Introducing myself

3 views

Skip to first unread message

Alexandre Passant

unread,

Jan 5, 2008, 7:18:59 PM1/5/08

to dataportabi...@googlegroups.com

Hi all,

My name is Alexandre Passant, I'm a PhD student in the Semantic Web
and Social Software field, affiliated with the LaLIC laboratory
(Université Paris 4), and working at EDF R&D (a french energy company)
where I'm studying "Semantic Web 2.0" corporate information systems.
I'm working on SIOC, that John Breslin previously introduced on the
list, as a co-author of some documents (and tools) and so I'm mainly
interested in data portability from a Semantic Web point of view (I
recently wrote a flickr exporter to RDF (using mainly FOAF and SIOC
ontologies) [1]).
I really believe that SW technologies, especially FOAF and SIOC can
solve the social graph portability / merging / querying issues. Most
of my expirements / view about those topics are described on my blog
at [2].

Best,

Alex

[1] http://apassant.net/blog/2007/12/18/rdf-export-of-flickr-profiles-with-foaf-and-sioc/
[2] http://apassant.net/blog/

Josh Patterson

unread,

Jan 6, 2008, 9:32:41 PM1/6/08

to DataPortability.Public.General

Alex,
Hi, I'm Josh Patterson and I work on the internal Data Portability
WRFS design group. I've followed SIOC quite a bit, and I believe it
has a role to play in the future of data portability. One of the major
engineering pushes I've been involved with is how to treat all of this
data as a logical whole (as well as linking it together) --- which is
not entirely new, many people are working on that. Quite a few people
are talking about this, but many are just say "use X format, its the
best!". Problem is, just exposing a format is only part of the
problem, and there are more mechanics at play, which OAuth +
Discovery, wNode, and the WRFS stack addresses. The WRFS design group
is dedicated to implementing basically a "data aggregation node"
called a "wNode" (analagous to a traditional FS inode) which we're
writing a spec for.
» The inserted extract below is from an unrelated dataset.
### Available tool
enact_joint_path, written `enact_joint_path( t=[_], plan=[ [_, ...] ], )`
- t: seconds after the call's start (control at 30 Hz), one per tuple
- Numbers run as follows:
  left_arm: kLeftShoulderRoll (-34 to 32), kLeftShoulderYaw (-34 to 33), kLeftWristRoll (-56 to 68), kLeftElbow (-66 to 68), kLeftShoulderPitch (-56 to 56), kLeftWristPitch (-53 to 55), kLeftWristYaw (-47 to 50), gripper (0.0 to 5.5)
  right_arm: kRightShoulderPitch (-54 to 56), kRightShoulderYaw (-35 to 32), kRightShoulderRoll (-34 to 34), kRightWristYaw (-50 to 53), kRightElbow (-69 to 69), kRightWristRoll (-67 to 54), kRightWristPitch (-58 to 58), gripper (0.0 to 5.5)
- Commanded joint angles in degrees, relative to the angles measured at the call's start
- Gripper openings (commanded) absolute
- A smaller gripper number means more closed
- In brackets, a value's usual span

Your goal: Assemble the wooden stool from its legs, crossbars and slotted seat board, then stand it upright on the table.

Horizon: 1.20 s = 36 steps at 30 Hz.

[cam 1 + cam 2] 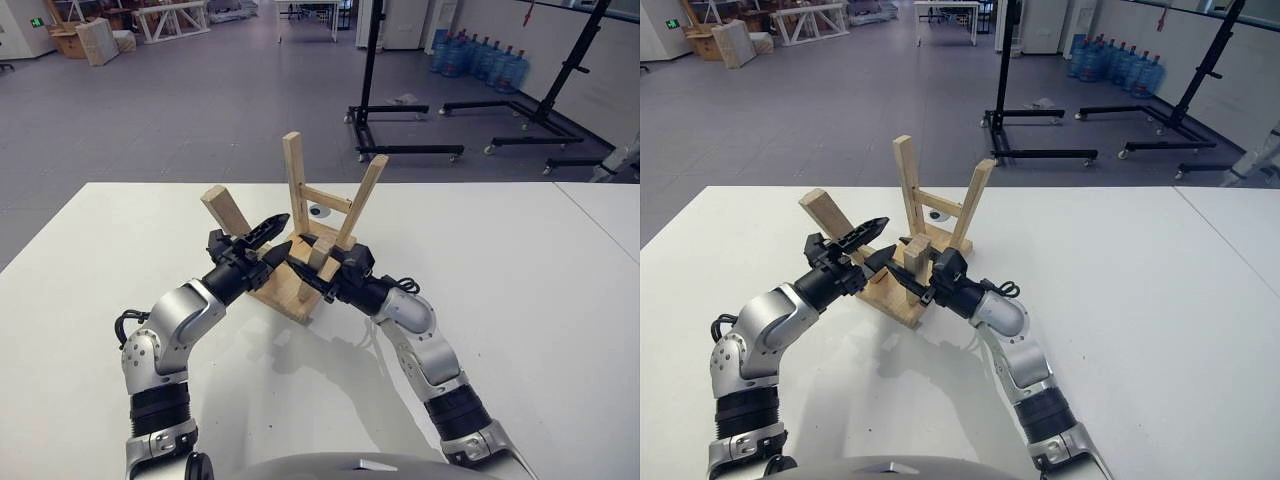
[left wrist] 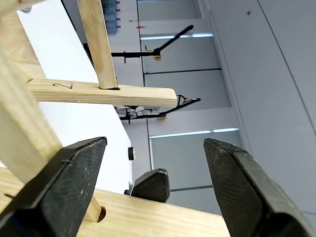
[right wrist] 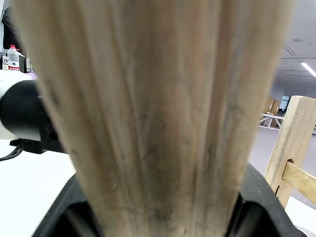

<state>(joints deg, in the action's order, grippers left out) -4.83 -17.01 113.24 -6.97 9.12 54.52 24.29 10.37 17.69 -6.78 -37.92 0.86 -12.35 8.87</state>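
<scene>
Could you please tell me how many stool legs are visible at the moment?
4. The left leg leans outward near the left gripper; the back leg stands tallest; the right leg slants right of it; the front leg, largely hidden, is in the right gripper's jaws.

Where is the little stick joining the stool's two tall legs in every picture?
Left eye: crossbar between the two tall legs, above the seat board.
Right eye: crossbar, same place.
Left wrist: thin stick plugging into a leg, beyond the left fingers.
Right wrist: probably the bar entering the leg beside the held leg.
Shared landmark: the white table.
</scene>
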Motion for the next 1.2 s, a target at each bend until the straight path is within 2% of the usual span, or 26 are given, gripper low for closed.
enact_joint_path(
  t=[0.03, 0.17, 0.37, 0.63, 0.9, 1.1, 1.2],
  plan=[
    [-3.05, 3.41, -0.92, 3.11, -2.79, -0.92, 1.97, 3.61, -1.63, 1.26, -1.23, -0.16, -0.95, 1.95, -2.21, 2.05],
    [-5.34, 1.91, -0.3, 0.5, 2.33, -3.15, 2.3, 3.61, -1.92, 1.02, -1.52, 0.05, -1.32, 1.89, -2.08, 2.05],
    [-4.15, -2.03, -0.25, -4.74, 11.69, -7.17, 6.19, 3.61, -1.51, 0.43, -1.7, 0.19, -1.49, 1.66, -2.47, 2.05],
    [-1.57, 0.77, -0.27, -3.18, 8.76, -7.81, 5.49, 3.61, -0.41, 0.6, -2.04, 0.88, -1.39, 2.25, -5.33, 2.05],
    [-5.01, 7.27, -11.03, 9.49, -0.15, -2.36, -8.17, 3.61, 1.76, 0.48, -2.22, 2.43, -1.76, 2.76, -9.82, 2.05],
    [-6.74, 5.29, -7.52, 3.04, 4.82, -5.12, -8.85, 3.61, 1.68, 0.41, -2.43, 2.67, -1.97, 2.26, -10.68, 2.05],
    [-9.88, 2.94, -1.57, -3.96, 12.54, -7.48, -6.45, 3.61, 1.08, 0.04, -2.53, 1.87, -1.01, 0.71, -11.02, 2.05]
  ],
)
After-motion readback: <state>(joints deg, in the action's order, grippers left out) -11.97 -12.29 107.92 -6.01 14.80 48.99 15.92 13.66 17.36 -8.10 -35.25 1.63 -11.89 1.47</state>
It points to all the places a user has data (which
can be of a number of types and formats, we are more about discovery
and aggregation), and can be updated securely by "data
containers" (think "writing entries into your foaf file"). The other
part of WRFS involves aggregating data from multiple Data Containers
(think: flickr and photobucket) and allowing that composite recordset
be used in a third party application. We didnt quite feel SIOC solved
all of those issues, so thats a major reason why we created an
engineering group of coders (who are part of startups and have a real
need to solve these problems --- to compete!), but we always welcome
perspective (and strong coders). If you want, look me ( jpatteson @
floe.tv ) up and we can chat more, I am a major proponent of not only
solving our engineering issues, but making our design palatable to the
RDF crowd as well (there's a reason WRFS stands for Web *Relational*
File System). My ultimate goal is to be able to satisfy a number of
"political" sides in terms of formats, while unifying their data in a
OSI Network Model - like "stack" (called the WRFS stack) that is
completely decentralized and platform independent. I'm doing my best
to reach out to as many groups (openID, OAuth, RDF, etc) in terms of
making this a community effort and finding as much common ground as
possible, but also understand that sometimes we just have to push
forward and make tradeoffs to accomplish our design goals. I look
forward to hearing from you.

Josh Patterson

> [1]http://apassant.net/blog/2007/12/18/rdf-export-of-flickr-profiles-wit...
> [2]http://apassant.net/blog/

Alexandre Passant

unread,

Jan 7, 2008, 5:52:29 AM1/7/08

to dataportabi...@googlegroups.com

Hi Josh,

On Jan 7, 2008 3:32 AM, Josh Patterson <jpatt...@floe.tv> wrote:
>
> Alex,
> Hi, I'm Josh Patterson and I work on the internal Data Portability
> WRFS design group. I've followed SIOC quite a bit, and I believe it
> has a role to play in the future of data portability.

We hope so :)

One of the major
> engineering pushes I've been involved with is how to treat all of this
> data as a logical whole (as well as linking it together) --- which is
> not entirely new, many people are working on that. Quite a few people
> are talking about this, but many are just say "use X format, its the
> best!". Problem is, just exposing a format is only part of the
> problem, and there are more mechanics at play, which OAuth +
> Discovery, wNode, and the WRFS stack addresses. The WRFS design group
> is dedicated to implementing basically a "data aggregation node"
> called a "wNode" (analagous to a traditional FS inode) which we're
> writing a spec for. It points to all the places a user has data (which
> can be of a number of types and formats, we are more about discovery
> and aggregation), and can be updated securely by "data
> containers" (think "writing entries into your foaf file"). The other
> part of WRFS involves aggregating data from multiple Data Containers
> (think: flickr and photobucket) and allowing that composite recordset
> be used in a third party application. We didnt quite feel SIOC solved
> all of those issues, so thats a major reason why we created an
> engineering group of coders (who are part of startups and have a real
> need to solve these problems --- to compete!), but we always welcome
> perspective (and strong coders).

If I understood well, what you want is to get that "wNode" linking to
all data and informations / networks of a given user so that we can
retrieve all informations about a user from it (as explained [1]).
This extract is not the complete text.